Republican lawmakers in Texas have passed a bill that would give the state some of the nation’s most restrictive abortion laws and force most of its clinics to close, leading Democrats to promise a fight over the contentious measure in the courts and at the ballot box.

More than 2,000 demonstrators filled the capitol building in Austin, Texas, to voice their opposition to the bill, including six protesters who were dragged out of the Senate chamber by state troopers for trying to disrupt the debate. The Republican majority passed the bill unchanged just before midnight yesterday, with all but one Democrat voting against it.

“Today the Texas Legislature took its final step in our historic effort to protect life,” said Gov. Rick Perry, who will sign the bill into law in the next few days. “This legislation builds on the strong and unwavering commitment we have made to defend life and protect women’s health.”

Democrats promised a legal challenge to the measure, which will ban abortions after 20 weeks, require doctors who perform abortions to have admitting privileges at a nearby hospital and require all abortions to take place in surgical centers. Only five out of Texas’s 42 existing abortion clinics meet the requirements to be a surgical center, and clinic owners say they can’t afford to upgrade or relocate.

“There will be a lawsuit.

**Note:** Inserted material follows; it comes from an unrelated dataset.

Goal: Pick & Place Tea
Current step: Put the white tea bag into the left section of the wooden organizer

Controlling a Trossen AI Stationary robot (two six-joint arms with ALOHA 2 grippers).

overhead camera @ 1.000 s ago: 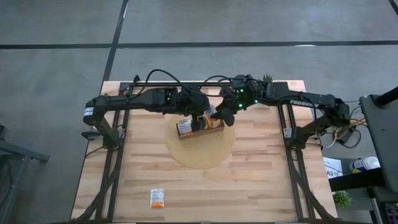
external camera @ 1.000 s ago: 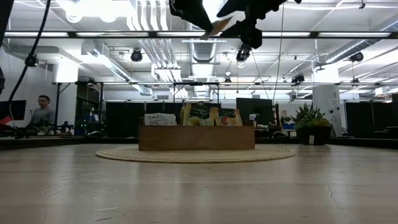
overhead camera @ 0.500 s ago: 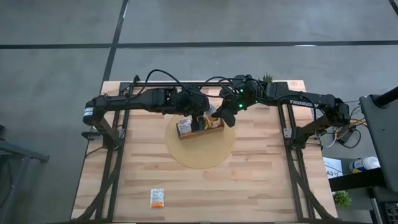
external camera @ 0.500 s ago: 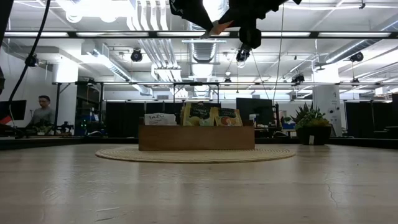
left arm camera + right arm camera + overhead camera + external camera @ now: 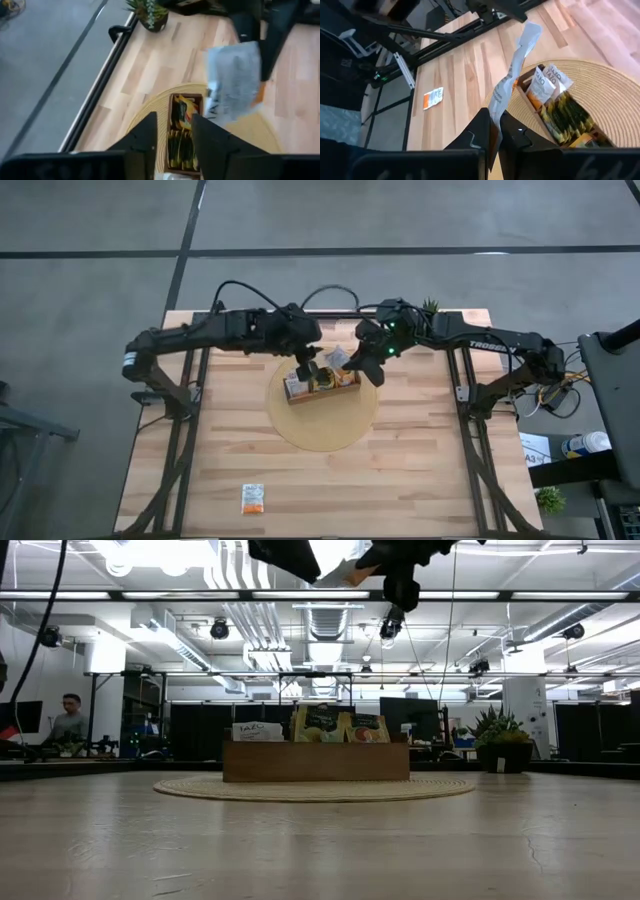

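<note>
1. Lying alone near the table's front edge, one white-and-orange sachet (image 5: 253, 498) is well apart from both arms.
2. Farther back, the tray (image 5: 322, 388) on the round mat (image 5: 322, 420) holds more tea.
3. Above it, the right gripper (image 5: 491, 131) is clamped on a white sachet (image 5: 512, 75), long axis running away from the jaws.
4. Just left, the left gripper (image 5: 172, 131) stands apart, empty.

Both pincers crowd above tray (image 5: 322, 383), bare tabletop (image 5: 420, 460) in front, lone sachet (image 5: 253, 498) near edge
</note>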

I promise you,” Dallas Sen. Royce West said on the Senate floor, raising his right hand as if taking an oath.

Democrats proposed 20 amendments to the bill, including making exceptions in cases of rape and incest and allowing doctors more leeway in prescribing abortion-inducing drugs. But Republicans would have none of it.

The bill is one of many championed in Republican-led states this year by anti-abortion groups set on challenging the U.S. Supreme Court’s Roe v. Wade ruling, which established a woman’s right to get an abortion until the point in which a fetus could viably survive outside the womb. A fetus is generally considered viable at 22 to 24 weeks.

Texas falls under the 5th Circuit Court of Appeals, which has shown a willingness to accept more stringent limits on abortions.

By passing the new restrictions, Republicans pleased the Christian conservatives that make up the majority of primary voters. But they inspired abortion rights supporters to protest at the state capitol in numbers not seen in Texas in at least 20 years.

Demonstrators packed normally boring committee hearings to voice their anger over the abortion bill and managed to disrupt key votes. They finished a lengthy filibuster by Democratic Sen. Wendy Davis of Fort Worth by jeering for the last 15 minutes of the first special legislative session, effectively killing the bill.

That’s when Perry called lawmakers back for round two. But opponents said the fight is far from over and used the popular anger to register and organize Democratic voters.

“Let’s make sure that tonight is not an ending point, it’s a beginning point for our future, our collective futures, as we work to take this state back.” Davis told 2,000 adoring supporters after the bill passed.

The Texas Republican Party, meanwhile, celebrated what it considers to be a major victory that makes Texas “a nationwide leader in pro-life legislation.”